WHAT THIS TASK INVOLVES — Everything in the listing must be repeated word for word.
++++++++
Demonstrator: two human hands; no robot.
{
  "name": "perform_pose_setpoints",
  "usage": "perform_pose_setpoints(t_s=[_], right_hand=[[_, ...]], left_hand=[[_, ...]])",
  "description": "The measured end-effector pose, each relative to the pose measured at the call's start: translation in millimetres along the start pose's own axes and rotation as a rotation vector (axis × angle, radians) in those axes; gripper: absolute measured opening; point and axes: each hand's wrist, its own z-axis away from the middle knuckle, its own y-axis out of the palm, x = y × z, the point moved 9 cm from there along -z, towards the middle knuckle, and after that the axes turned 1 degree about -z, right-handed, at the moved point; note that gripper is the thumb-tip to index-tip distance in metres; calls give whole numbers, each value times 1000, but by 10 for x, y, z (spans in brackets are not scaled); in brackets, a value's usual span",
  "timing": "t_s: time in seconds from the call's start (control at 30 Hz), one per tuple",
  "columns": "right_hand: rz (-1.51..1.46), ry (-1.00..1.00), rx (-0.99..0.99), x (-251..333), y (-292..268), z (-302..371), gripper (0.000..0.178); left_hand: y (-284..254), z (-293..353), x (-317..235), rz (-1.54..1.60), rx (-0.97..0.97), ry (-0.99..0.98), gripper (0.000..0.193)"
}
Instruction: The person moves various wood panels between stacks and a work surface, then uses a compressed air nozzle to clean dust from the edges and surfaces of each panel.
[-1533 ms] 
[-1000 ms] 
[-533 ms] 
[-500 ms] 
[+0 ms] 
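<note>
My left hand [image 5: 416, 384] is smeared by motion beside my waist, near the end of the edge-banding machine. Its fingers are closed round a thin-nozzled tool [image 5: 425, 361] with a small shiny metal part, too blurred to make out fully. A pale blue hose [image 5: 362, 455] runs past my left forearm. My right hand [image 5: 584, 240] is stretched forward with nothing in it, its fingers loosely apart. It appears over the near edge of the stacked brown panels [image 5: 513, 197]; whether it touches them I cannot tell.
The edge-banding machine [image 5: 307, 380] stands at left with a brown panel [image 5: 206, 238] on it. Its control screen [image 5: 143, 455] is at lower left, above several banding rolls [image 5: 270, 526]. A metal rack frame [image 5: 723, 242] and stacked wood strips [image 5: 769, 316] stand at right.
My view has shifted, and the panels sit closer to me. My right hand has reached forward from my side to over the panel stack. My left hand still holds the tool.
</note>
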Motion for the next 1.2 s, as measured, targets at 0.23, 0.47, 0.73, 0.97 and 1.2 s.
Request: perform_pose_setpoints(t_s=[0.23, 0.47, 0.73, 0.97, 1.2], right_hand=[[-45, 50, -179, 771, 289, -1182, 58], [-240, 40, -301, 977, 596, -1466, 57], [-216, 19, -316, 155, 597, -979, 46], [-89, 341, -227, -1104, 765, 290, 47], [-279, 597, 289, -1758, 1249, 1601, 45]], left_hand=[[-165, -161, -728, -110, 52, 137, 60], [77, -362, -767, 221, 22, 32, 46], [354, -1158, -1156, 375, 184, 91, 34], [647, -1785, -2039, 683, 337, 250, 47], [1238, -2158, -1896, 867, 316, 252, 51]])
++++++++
RESULT —
Demonstrator: two human hands; no robot.
{
  "name": "perform_pose_setpoints",
  "usage": "perform_pose_setpoints(t_s=[_], right_hand=[[_, ...]], left_hand=[[_, ...]])",
  "description": "The measured end-effector pose, each relative to the pose measured at the call's start: translation in millimetres along the start pose's own axes and rotation as a rotation vector (axis × angle, radians) in those axes; gripper: absolute measured opening; point and axes: each hand's wrist, its own z-axis away from the middle knuckle, its own y-axis out of the palm, x = y × z, the point moved 9 cm from there along -z, towards the middle knuckle, and after that the axes turned 1 degree about -z, right-handed, at the moved point; note that gripper is the thumb-tip to index-tip distance in metres; calls give whole numbers, each value times 1000, but by 10 for x, y, z (spans in brackets are not scaled); in brackets, a value's usual span",
  "timing": "t_s: time in seconds from the call's start (control at 30 Hz), one per tuple",
  "columns": "right_hand: rz (-1.51..1.46), ry (-1.00..1.00), rx (-0.99..0.99), x (-251..333), y (-292..268), z (-302..371), gripper (0.000..0.178); left_hand: y (-284..254), z (-293..353), x (-317..235), rz (-1.54..1.60), rx (-0.97..0.97), ry (-0.99..0.98), gripper (0.000..0.193)"
}
Instruction: The person moves various wood panels between stacks and a work surface, then uses a compressed air nozzle to clean dust from the edges and surfaces of each panel.
[-1533 ms] 
[-1000 ms] 
[-533 ms] 
[-500 ms] 
[+0 ms] 
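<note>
My left hand [image 5: 416, 384] is smeared by motion beside my waist, near the end of the edge-banding machine. Its fingers are closed round a thin-nozzled tool [image 5: 425, 361] with a small shiny metal part, too blurred to make out fully. A pale blue hose [image 5: 362, 455] runs past my left forearm. My right hand [image 5: 584, 240] is stretched forward with nothing in it, its fingers loosely apart. It appears over the near edge of the stacked brown panels [image 5: 513, 197]; whether it touches them I cannot tell.
The edge-banding machine [image 5: 307, 380] stands at left with a brown panel [image 5: 206, 238] on it. Its control screen [image 5: 143, 455] is at lower left, above several banding rolls [image 5: 270, 526]. A metal rack frame [image 5: 723, 242] and stacked wood strips [image 5: 769, 316] stand at right.
My view has shifted, and the panels sit closer to me. My right hand has reached forward from my side to over the panel stack. My left hand still holds the tool.
</note>
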Motion for the next 1.2 s, as measured, targets at 0.23, 0.47, 0.73, 0.97 and 1.2 s.
Request: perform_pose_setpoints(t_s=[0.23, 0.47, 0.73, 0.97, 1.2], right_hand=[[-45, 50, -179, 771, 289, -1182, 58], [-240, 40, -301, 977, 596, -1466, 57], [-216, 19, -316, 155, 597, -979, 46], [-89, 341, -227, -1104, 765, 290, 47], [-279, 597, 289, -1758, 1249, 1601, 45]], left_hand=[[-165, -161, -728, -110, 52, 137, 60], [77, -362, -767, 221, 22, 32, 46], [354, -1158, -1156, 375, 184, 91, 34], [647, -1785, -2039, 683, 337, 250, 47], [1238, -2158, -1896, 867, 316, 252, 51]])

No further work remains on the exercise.